## Problem details
The reply should hold only the lines below beginning at the one with "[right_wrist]" and ending at the one with "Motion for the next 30", copied exactly, with every picture left out.

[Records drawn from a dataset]
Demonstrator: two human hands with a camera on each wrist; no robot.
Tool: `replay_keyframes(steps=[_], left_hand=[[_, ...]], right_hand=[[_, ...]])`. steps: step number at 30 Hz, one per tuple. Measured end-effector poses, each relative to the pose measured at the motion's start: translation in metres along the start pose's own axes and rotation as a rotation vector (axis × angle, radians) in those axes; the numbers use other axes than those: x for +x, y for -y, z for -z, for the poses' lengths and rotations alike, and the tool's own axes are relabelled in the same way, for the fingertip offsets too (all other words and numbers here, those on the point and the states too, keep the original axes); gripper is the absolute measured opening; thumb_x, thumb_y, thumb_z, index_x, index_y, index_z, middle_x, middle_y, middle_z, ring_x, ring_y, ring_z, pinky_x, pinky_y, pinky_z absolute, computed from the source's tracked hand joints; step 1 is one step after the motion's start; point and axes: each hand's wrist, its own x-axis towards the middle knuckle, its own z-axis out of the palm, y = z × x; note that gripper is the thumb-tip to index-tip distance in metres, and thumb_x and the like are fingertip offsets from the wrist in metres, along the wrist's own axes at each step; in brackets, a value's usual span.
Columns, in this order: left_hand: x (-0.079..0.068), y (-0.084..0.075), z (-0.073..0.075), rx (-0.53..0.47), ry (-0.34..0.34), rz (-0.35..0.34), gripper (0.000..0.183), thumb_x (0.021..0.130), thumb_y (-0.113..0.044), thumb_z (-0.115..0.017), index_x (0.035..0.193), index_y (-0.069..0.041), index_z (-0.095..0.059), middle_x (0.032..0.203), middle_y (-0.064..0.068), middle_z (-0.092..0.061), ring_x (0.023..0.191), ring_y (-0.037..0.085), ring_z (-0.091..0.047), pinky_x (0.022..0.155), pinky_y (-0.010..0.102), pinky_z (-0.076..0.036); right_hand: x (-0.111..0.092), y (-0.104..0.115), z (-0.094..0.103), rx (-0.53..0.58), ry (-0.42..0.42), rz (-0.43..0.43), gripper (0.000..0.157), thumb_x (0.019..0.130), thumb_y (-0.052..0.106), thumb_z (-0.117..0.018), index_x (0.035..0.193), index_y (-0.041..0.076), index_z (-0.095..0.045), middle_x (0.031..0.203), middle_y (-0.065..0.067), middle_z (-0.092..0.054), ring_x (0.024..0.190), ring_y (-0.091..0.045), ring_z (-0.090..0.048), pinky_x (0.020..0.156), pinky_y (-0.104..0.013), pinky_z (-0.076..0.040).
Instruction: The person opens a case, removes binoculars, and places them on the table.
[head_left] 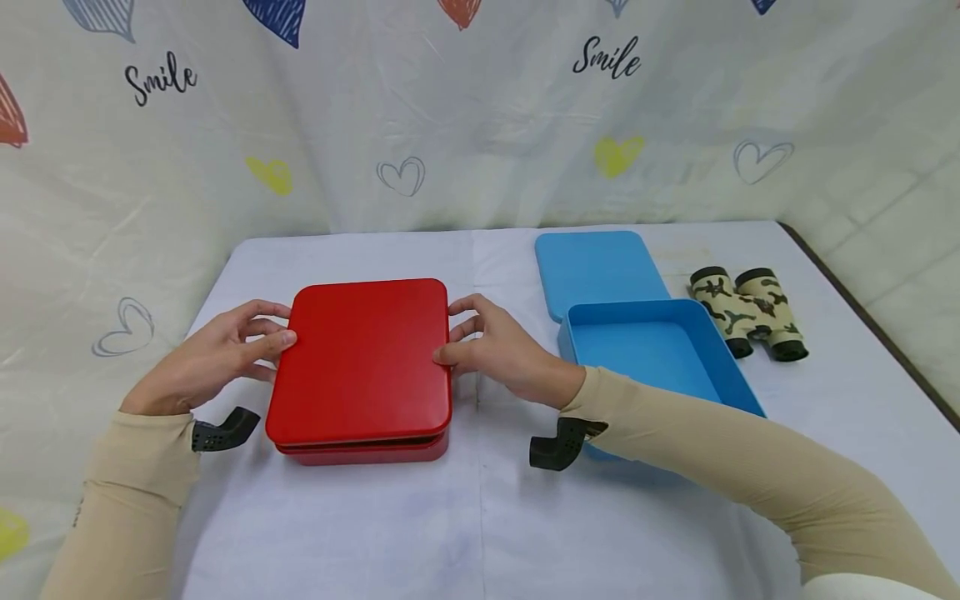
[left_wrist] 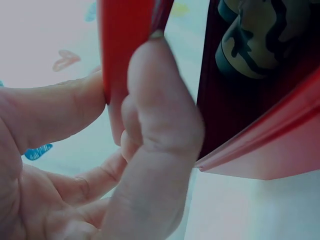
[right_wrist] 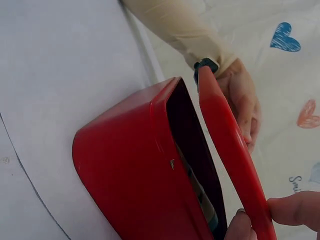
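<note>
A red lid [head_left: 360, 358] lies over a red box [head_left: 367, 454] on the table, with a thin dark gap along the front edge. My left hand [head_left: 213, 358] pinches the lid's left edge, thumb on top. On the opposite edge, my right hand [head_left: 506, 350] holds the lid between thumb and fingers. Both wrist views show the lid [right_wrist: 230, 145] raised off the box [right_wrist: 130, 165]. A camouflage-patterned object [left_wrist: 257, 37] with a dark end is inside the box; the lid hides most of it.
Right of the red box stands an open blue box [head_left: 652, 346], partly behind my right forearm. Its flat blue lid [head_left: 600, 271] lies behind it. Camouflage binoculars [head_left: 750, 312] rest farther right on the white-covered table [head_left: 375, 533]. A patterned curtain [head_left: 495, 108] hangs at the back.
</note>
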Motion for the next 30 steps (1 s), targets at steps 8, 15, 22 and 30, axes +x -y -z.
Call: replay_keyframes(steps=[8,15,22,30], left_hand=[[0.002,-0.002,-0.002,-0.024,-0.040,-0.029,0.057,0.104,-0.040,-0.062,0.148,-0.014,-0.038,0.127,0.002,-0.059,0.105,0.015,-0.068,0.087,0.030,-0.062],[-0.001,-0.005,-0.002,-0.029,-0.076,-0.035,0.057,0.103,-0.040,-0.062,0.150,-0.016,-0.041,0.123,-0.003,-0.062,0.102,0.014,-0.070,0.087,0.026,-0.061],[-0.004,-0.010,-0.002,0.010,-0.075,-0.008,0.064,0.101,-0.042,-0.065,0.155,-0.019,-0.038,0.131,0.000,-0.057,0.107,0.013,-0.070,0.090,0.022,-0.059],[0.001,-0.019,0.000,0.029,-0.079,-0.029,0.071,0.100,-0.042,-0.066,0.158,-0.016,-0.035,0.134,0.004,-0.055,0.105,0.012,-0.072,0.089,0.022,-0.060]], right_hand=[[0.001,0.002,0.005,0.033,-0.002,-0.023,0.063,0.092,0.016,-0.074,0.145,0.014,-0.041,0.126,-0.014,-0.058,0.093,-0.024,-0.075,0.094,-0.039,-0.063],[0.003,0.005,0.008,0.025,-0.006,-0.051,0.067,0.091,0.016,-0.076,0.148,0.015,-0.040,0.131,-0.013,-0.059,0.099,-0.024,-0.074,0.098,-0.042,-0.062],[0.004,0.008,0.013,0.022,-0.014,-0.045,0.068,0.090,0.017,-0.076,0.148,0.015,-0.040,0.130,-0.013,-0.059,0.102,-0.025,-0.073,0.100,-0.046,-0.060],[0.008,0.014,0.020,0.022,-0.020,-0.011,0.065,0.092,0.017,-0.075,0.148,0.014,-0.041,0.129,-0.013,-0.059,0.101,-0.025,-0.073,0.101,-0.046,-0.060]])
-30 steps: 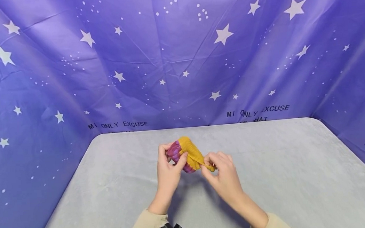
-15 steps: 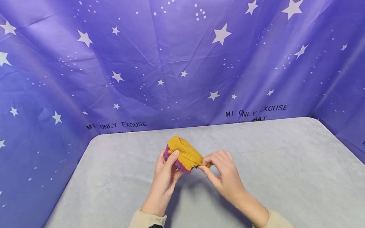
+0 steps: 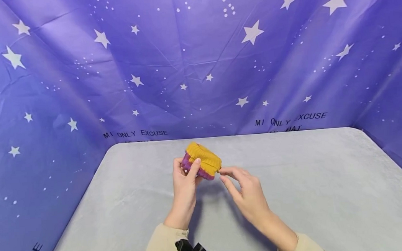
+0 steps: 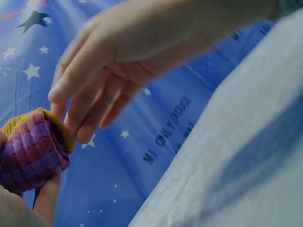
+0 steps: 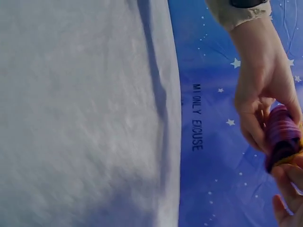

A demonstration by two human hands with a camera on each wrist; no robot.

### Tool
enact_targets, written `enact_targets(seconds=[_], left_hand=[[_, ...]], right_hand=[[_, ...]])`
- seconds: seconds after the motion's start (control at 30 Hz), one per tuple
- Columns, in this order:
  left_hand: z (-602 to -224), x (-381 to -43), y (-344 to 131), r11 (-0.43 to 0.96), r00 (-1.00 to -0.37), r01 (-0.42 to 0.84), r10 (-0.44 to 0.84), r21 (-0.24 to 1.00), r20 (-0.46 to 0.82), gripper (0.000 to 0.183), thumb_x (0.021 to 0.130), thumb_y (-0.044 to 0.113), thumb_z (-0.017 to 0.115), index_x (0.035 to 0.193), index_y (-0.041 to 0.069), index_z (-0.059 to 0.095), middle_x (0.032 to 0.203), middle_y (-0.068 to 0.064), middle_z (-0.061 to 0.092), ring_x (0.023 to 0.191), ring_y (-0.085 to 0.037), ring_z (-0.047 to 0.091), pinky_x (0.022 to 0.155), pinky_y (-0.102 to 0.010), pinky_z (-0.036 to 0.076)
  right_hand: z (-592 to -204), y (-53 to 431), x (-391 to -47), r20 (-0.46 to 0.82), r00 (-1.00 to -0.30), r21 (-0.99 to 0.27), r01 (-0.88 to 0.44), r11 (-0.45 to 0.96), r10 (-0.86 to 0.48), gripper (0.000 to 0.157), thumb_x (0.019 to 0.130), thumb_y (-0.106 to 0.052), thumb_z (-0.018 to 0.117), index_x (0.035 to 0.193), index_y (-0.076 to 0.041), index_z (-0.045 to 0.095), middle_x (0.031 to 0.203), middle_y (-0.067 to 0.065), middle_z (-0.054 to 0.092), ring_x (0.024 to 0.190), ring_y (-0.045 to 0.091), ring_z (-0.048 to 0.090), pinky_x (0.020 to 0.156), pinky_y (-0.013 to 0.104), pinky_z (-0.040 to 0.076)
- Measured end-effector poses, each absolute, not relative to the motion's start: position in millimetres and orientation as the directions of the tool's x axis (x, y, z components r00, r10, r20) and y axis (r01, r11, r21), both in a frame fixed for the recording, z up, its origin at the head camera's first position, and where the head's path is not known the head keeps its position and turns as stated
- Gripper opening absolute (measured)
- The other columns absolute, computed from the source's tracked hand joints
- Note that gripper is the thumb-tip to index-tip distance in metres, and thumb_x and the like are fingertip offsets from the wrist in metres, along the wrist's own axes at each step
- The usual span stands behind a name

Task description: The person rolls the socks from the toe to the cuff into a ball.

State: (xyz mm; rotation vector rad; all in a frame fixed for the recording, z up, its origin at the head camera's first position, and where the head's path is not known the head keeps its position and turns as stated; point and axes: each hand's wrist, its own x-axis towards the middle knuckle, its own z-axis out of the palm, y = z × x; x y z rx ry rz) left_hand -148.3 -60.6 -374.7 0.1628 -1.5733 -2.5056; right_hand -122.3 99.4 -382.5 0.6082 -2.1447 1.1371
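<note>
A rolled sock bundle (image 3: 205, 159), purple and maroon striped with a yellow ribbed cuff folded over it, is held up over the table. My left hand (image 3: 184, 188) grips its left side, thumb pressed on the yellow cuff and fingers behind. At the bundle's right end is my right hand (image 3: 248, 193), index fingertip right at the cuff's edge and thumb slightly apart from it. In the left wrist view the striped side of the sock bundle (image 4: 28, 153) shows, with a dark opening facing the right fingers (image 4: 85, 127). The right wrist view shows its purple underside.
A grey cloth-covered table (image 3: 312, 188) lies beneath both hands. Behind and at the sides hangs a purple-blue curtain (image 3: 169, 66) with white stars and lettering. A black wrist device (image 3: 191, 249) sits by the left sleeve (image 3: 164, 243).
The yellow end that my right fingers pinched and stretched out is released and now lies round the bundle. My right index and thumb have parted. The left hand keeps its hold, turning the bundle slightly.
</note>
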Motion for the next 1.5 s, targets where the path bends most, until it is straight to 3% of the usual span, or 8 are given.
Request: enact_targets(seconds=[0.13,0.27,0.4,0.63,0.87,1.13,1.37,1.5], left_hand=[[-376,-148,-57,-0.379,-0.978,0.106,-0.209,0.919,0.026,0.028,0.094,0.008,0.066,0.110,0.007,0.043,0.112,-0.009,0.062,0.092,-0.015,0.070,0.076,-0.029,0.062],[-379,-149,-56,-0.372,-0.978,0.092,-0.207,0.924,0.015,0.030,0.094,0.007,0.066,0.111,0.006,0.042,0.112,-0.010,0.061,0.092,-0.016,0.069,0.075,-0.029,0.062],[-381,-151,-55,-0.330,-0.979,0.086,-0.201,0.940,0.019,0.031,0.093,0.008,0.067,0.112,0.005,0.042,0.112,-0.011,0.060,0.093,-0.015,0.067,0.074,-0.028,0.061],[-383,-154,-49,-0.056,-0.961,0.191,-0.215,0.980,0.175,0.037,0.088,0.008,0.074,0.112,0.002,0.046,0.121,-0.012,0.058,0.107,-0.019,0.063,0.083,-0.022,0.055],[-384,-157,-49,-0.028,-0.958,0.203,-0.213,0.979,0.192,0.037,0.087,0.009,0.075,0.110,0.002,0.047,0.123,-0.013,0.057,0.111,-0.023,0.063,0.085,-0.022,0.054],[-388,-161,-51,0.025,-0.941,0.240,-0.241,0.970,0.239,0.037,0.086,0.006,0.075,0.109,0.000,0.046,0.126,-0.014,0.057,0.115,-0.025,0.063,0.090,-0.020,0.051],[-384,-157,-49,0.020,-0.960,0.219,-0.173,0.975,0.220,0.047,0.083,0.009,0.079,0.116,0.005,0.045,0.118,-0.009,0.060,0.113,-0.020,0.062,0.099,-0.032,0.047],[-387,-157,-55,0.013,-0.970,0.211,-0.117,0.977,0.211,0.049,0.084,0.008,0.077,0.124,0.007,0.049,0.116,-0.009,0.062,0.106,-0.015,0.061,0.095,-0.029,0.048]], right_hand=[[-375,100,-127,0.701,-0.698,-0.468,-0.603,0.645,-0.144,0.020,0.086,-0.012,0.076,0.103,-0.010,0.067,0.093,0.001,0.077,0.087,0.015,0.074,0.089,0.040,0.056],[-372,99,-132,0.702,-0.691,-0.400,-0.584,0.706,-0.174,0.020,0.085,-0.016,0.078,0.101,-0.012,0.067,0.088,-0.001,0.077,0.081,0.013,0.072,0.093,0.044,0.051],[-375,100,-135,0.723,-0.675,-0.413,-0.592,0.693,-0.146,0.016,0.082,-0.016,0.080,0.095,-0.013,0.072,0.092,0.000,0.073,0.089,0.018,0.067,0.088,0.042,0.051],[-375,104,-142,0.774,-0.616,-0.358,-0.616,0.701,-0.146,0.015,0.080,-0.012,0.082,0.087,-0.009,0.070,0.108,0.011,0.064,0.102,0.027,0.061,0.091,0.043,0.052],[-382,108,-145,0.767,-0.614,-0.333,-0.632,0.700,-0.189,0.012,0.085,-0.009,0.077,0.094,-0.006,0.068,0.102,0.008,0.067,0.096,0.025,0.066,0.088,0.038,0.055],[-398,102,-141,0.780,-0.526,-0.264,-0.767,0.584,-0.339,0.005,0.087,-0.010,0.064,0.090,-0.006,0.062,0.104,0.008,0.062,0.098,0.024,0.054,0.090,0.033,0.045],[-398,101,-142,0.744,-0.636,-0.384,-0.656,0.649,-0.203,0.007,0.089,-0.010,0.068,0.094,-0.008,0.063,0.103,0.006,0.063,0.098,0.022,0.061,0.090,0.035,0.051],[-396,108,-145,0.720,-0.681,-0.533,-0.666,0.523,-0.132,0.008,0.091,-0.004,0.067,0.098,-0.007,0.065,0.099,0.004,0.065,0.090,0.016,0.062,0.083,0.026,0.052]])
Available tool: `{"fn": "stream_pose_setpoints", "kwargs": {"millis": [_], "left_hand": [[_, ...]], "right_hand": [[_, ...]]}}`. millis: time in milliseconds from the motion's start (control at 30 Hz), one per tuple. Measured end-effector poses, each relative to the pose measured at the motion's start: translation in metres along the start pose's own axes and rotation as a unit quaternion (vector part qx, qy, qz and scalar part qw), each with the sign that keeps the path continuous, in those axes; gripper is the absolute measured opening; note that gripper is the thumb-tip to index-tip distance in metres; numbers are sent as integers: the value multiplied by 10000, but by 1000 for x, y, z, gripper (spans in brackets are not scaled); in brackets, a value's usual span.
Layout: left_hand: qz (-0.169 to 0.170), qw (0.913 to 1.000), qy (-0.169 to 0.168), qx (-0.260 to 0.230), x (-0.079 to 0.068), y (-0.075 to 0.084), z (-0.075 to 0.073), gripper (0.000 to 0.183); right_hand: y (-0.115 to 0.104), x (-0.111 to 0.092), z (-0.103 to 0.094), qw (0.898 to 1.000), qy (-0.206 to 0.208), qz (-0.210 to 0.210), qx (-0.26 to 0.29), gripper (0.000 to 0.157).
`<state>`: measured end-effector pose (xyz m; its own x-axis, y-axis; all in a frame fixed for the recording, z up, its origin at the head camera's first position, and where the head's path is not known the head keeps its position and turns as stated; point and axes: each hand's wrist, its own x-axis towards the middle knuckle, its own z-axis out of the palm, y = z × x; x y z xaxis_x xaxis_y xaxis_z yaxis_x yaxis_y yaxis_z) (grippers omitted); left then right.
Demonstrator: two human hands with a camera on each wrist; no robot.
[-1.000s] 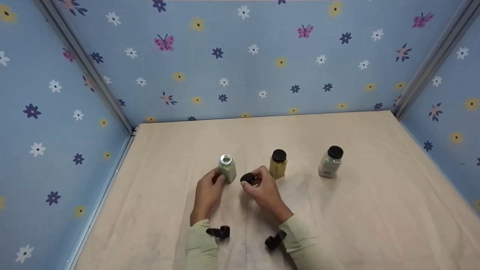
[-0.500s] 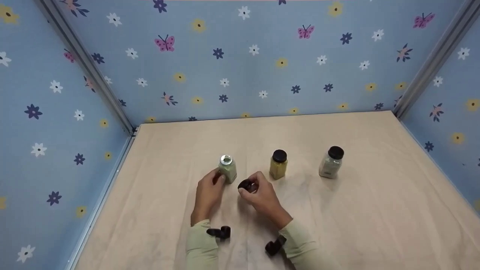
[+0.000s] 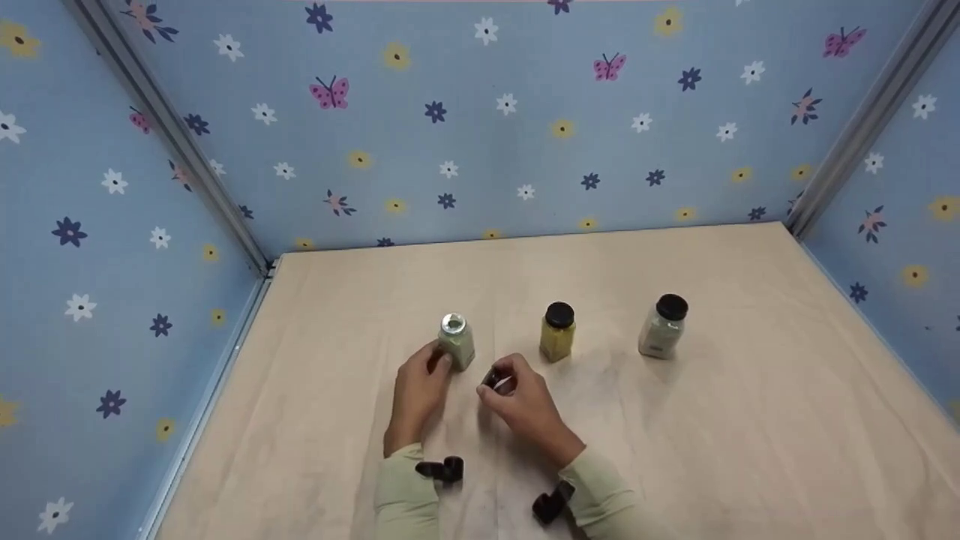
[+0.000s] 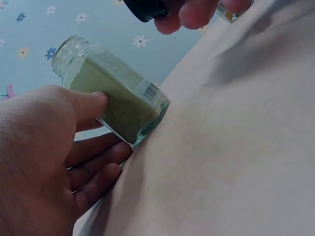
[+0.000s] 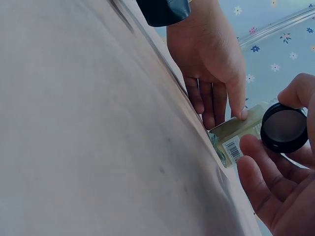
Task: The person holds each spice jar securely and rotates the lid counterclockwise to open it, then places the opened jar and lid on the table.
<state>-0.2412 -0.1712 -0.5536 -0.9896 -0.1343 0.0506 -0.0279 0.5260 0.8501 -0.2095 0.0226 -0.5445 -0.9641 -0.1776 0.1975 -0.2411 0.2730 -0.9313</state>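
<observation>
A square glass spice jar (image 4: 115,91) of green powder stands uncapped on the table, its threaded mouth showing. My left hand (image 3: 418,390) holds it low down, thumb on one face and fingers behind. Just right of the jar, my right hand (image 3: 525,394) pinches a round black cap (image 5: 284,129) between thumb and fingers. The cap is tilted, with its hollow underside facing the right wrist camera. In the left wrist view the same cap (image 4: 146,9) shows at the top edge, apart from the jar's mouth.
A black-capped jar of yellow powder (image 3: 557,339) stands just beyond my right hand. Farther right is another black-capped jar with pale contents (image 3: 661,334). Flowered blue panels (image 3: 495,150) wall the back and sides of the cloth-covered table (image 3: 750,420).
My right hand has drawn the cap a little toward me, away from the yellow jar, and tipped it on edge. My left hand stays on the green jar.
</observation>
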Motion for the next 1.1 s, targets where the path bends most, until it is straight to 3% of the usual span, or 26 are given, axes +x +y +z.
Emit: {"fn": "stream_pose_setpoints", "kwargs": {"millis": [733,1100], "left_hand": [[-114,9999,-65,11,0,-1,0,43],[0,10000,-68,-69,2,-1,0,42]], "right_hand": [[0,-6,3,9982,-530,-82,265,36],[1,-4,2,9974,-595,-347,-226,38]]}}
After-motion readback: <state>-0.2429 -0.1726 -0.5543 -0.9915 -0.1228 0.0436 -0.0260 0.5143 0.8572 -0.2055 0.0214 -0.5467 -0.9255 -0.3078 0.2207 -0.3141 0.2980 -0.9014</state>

## Solution
[right_wrist] 
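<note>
A red lid [head_left: 360, 358] lies over a red box [head_left: 367, 454] on the table, with a thin dark gap along the front edge. My left hand [head_left: 213, 358] pinches the lid's left edge, thumb on top. On the opposite edge, my right hand [head_left: 506, 350] holds the lid between thumb and fingers. Both wrist views show the lid [right_wrist: 230, 145] raised off the box [right_wrist: 130, 165]. A camouflage-patterned object [left_wrist: 257, 37] with a dark end is inside the box; the lid hides most of it.
Right of the red box stands an open blue box [head_left: 652, 346], partly behind my right forearm. Its flat blue lid [head_left: 600, 271] lies behind it. Camouflage binoculars [head_left: 750, 312] rest farther right on the white-covered table [head_left: 375, 533]. A patterned curtain [head_left: 495, 108] hangs at the back.
</note>
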Motion for the next 30 steps (1 s), targets at steps 8, 15, 22 and 30, axes +x -y -z.

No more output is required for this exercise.